__TASK REQUIREMENTS__.
In the material below, list every line carrying the string "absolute".

═════ DATASET EXCERPTS ═════

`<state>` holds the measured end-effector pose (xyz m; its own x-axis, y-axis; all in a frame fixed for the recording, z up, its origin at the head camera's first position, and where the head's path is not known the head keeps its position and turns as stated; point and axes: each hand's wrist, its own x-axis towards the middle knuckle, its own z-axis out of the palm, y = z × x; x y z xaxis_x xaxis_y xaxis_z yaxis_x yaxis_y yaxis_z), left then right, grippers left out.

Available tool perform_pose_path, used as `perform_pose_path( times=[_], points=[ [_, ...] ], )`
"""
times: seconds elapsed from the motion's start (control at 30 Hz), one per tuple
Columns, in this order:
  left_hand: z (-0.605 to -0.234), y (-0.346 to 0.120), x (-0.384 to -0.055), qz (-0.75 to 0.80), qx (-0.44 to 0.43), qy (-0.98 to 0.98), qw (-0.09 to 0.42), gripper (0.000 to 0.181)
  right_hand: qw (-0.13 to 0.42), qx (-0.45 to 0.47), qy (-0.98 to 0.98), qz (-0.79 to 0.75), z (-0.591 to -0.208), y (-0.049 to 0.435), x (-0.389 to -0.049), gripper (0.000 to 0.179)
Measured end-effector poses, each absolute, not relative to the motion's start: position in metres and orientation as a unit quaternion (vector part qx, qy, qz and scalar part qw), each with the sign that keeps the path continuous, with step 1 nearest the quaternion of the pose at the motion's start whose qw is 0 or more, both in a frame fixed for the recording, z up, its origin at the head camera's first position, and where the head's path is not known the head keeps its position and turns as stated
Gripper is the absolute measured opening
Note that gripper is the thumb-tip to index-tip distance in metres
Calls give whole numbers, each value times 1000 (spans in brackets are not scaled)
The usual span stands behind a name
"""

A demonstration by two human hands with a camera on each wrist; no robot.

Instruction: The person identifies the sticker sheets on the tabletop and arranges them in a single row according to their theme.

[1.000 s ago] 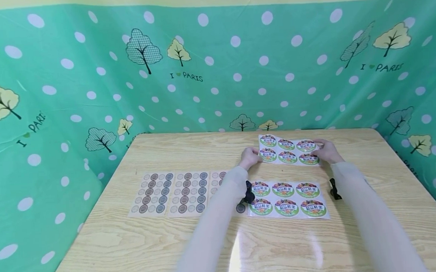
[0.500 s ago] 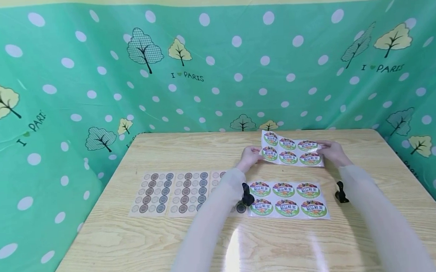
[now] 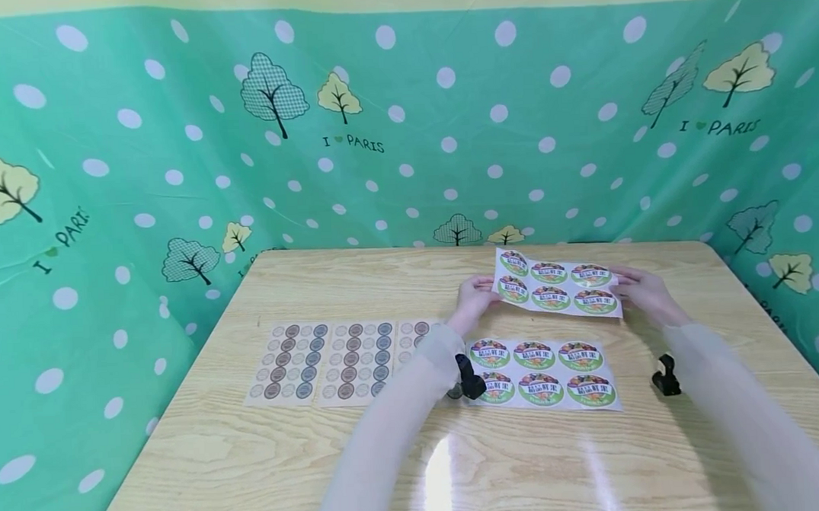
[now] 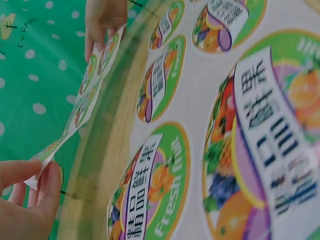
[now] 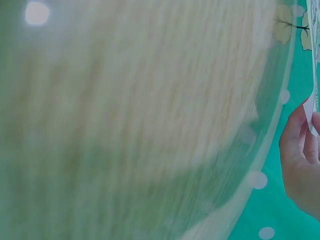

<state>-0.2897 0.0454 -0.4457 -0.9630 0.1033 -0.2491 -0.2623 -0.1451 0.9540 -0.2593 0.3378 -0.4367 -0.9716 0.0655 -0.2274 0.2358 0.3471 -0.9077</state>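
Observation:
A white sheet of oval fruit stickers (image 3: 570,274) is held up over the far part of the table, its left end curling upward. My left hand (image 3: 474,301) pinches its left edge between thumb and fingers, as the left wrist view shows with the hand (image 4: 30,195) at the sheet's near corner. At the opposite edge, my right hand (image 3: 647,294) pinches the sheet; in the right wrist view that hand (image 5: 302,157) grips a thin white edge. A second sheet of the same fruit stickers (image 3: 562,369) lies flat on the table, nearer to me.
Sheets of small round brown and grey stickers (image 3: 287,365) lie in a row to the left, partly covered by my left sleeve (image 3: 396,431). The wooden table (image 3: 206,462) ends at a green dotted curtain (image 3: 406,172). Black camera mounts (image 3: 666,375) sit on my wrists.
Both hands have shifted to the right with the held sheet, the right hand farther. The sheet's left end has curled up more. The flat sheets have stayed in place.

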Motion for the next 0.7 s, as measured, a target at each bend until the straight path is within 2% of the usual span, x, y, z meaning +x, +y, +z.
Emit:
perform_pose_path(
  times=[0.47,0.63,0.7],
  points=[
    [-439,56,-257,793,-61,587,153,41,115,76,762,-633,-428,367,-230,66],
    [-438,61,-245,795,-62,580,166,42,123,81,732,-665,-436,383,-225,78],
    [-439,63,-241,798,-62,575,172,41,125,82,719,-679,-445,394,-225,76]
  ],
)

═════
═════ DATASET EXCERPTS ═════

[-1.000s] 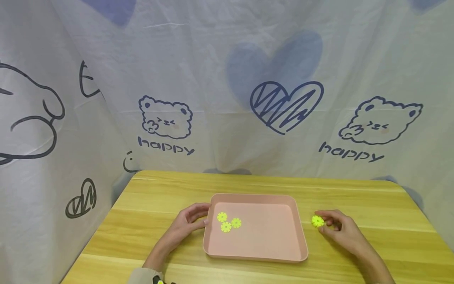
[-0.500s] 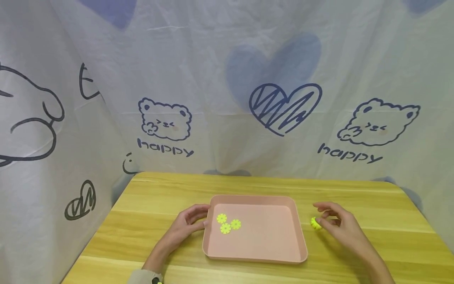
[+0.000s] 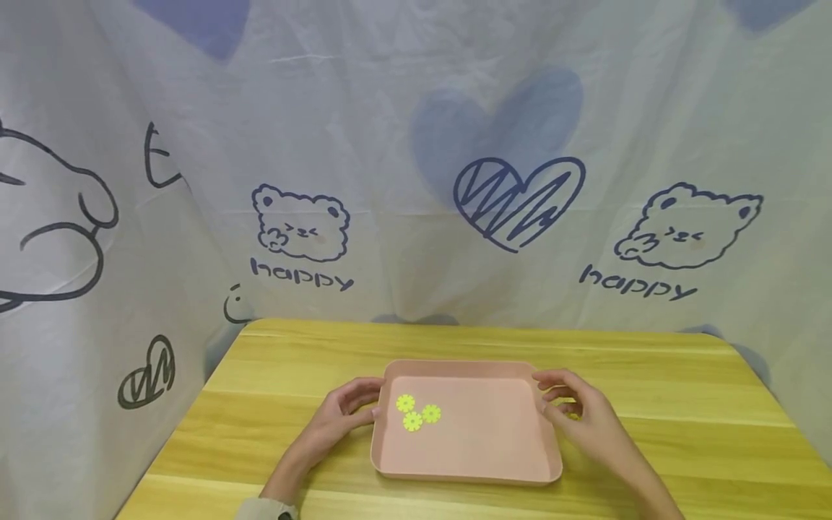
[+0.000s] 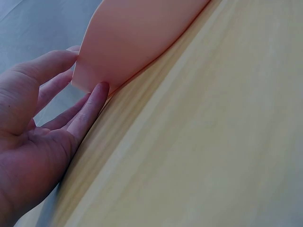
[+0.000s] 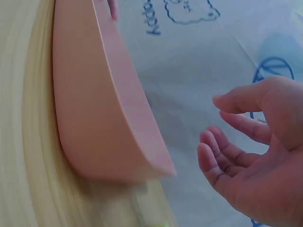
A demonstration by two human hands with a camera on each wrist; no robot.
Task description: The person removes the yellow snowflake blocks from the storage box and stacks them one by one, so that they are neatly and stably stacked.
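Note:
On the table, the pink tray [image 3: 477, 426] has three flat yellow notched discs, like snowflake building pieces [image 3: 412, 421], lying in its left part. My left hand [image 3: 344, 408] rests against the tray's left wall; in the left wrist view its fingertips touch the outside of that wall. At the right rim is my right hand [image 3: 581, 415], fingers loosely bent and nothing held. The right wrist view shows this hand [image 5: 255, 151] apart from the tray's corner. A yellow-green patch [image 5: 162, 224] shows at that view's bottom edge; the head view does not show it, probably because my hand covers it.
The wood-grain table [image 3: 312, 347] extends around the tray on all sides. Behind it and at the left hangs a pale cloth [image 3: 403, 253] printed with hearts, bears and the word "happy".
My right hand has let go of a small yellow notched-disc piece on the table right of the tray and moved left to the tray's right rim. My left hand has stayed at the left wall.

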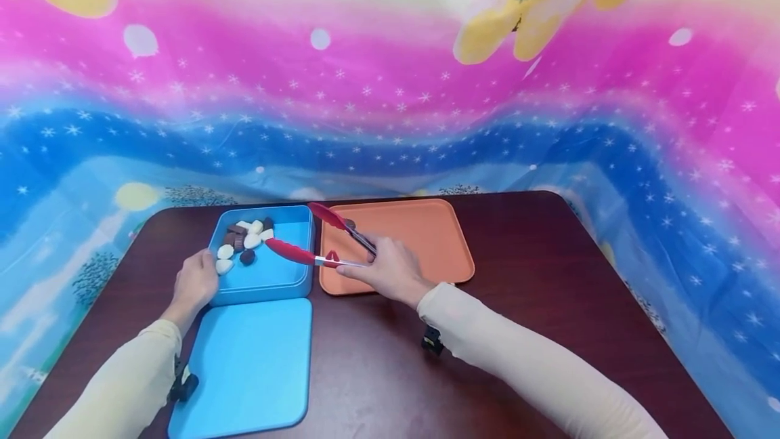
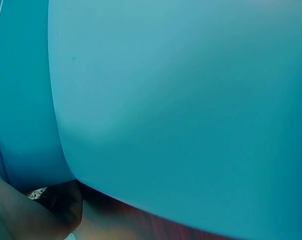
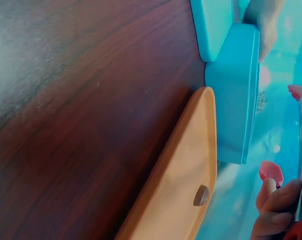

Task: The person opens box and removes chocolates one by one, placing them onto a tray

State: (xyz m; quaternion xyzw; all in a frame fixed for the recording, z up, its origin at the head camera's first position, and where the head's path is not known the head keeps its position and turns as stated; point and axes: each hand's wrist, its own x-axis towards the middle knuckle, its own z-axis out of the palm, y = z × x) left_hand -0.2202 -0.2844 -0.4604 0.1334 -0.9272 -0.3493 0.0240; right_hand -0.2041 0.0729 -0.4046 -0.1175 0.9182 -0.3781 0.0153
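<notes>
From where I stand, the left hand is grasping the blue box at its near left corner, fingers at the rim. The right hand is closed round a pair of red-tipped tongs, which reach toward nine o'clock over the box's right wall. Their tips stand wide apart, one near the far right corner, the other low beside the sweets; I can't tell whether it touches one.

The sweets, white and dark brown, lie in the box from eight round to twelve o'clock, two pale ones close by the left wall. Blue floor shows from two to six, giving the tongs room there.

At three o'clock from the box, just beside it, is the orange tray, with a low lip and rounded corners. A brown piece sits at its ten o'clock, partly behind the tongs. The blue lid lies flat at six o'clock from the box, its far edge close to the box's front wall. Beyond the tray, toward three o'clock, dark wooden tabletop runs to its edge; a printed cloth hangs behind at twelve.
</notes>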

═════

__RESPONSE BELOW__.
Measured end-effector poses, each absolute, not relative to the motion's start: position in metres and orientation as a unit quaternion (vector part qx, qy, qz and scalar part qw), each with the sign that keeps the path continuous, with step 1 nearest the quaternion of the pose at the motion's start whose qw is 0 or more, both in a frame fixed for the recording, z up, its origin at the head camera's first position, and where the head's path is not known the head keeps its position and turns as stated
Gripper is the absolute measured opening

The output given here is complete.